Had a bit of a play in some mud today. I kept my street tyre pressures, partly because I was feeling lazy, but the others dropped theirs by varying amounts. Turned out we all got through okay but it prompted me to dig out and post this diagram showing the effect of lowering tyre pressures. This one was stolen from a Mickey Thompson brochure, as if you can't tell from the "Baja Claw" tread pattern. When you look at a part-deflated tyre, it seems from the "bulge" that the extra contact area is lateral, but the diagram shows that the big footprint gain is in added fore and aft contact.
Tyre pressures between 16 and 28psi are often recommended for mud, although some drivers go much lower when using tubes and/or beadlockers. On the other hand, you may not even need to lower pressures. The most suitable pressure depends very much on the type of mud, the steepness of slope and what sort of base lurks under the mud. That's both my experience and what the Mickey Thompson brochure says. If it's thick mud, with a loose, deep base, lower pressures and less wheelspin with some decent momentum may get you through best.
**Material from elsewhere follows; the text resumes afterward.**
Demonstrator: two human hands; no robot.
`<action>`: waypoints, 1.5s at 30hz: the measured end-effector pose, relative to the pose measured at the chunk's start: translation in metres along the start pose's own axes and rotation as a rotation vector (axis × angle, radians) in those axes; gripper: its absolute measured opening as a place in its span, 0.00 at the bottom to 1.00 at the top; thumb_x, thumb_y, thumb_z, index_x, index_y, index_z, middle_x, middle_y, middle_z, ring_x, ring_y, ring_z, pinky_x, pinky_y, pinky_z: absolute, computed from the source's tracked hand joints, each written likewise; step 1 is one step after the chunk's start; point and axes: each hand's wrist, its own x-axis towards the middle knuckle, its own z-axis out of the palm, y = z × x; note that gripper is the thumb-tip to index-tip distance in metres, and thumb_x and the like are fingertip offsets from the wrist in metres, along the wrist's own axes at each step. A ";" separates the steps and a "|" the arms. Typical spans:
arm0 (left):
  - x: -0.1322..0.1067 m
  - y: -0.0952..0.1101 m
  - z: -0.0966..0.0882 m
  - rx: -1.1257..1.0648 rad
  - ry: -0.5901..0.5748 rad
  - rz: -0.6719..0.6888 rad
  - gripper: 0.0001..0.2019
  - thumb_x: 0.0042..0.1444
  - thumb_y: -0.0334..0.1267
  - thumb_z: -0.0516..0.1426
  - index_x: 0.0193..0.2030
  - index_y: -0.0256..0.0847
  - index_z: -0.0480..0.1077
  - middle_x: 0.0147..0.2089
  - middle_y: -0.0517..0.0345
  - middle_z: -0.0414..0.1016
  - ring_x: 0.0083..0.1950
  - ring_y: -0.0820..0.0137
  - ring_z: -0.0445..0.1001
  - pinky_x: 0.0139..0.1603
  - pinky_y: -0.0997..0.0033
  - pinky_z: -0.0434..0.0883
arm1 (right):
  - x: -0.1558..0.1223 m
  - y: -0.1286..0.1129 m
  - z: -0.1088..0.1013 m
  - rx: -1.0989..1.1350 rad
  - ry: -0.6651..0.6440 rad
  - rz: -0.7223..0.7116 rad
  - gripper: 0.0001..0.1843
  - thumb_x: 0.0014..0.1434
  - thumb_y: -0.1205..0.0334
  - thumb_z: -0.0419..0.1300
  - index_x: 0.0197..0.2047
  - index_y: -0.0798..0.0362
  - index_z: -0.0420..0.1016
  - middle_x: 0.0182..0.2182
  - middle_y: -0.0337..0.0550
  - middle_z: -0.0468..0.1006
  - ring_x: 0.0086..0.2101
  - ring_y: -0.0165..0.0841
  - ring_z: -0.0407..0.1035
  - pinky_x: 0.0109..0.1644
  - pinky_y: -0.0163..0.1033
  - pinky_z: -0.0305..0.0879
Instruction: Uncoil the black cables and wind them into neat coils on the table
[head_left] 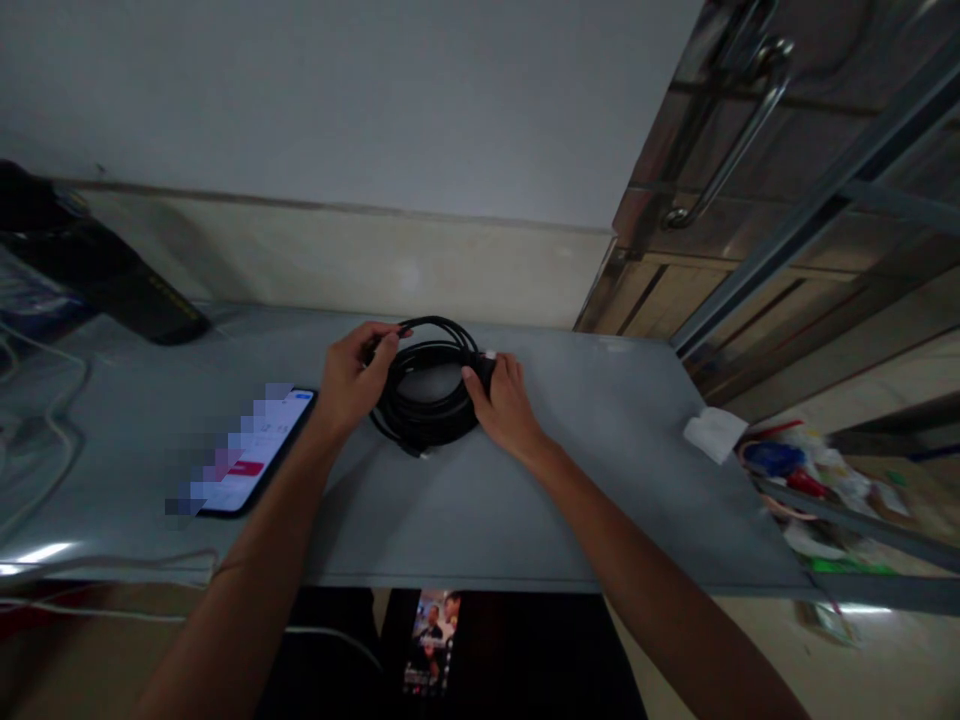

If the mud is watery with a solid base, you can maintain higher pressures, maintaining momentum without going fast enough to either lose control, hit something or wreck the track. Higher pressures will be required when carrying heavy loads.
Politically correct disclaimer: Remember, whenever you reduce pressures, re-inflate as soon as you drive back to the road.
Here's another take on tyre footprints, this one from Andy Cockroft's book, 4WD North Island: 102 Off Road Adventures (Shoal Bay Press, 2002).Effect of tyre pressure on length of footprint. (Measurements taken from Land Rover Series IIa with Dunlop Mud Rovers fitted.)
1. Over-inflated to 35psi, Reduces the footprint to 7.5 inches (-6.25%)
2. Normal inflation of 25psi. Footprint measures 8x8 inches.
3. Halving pressure to 12psi increases length of footprint to 11.5 inches (+43.75%).
4. Halving again to 6psi increases footprint to 15 inches (+87.5%).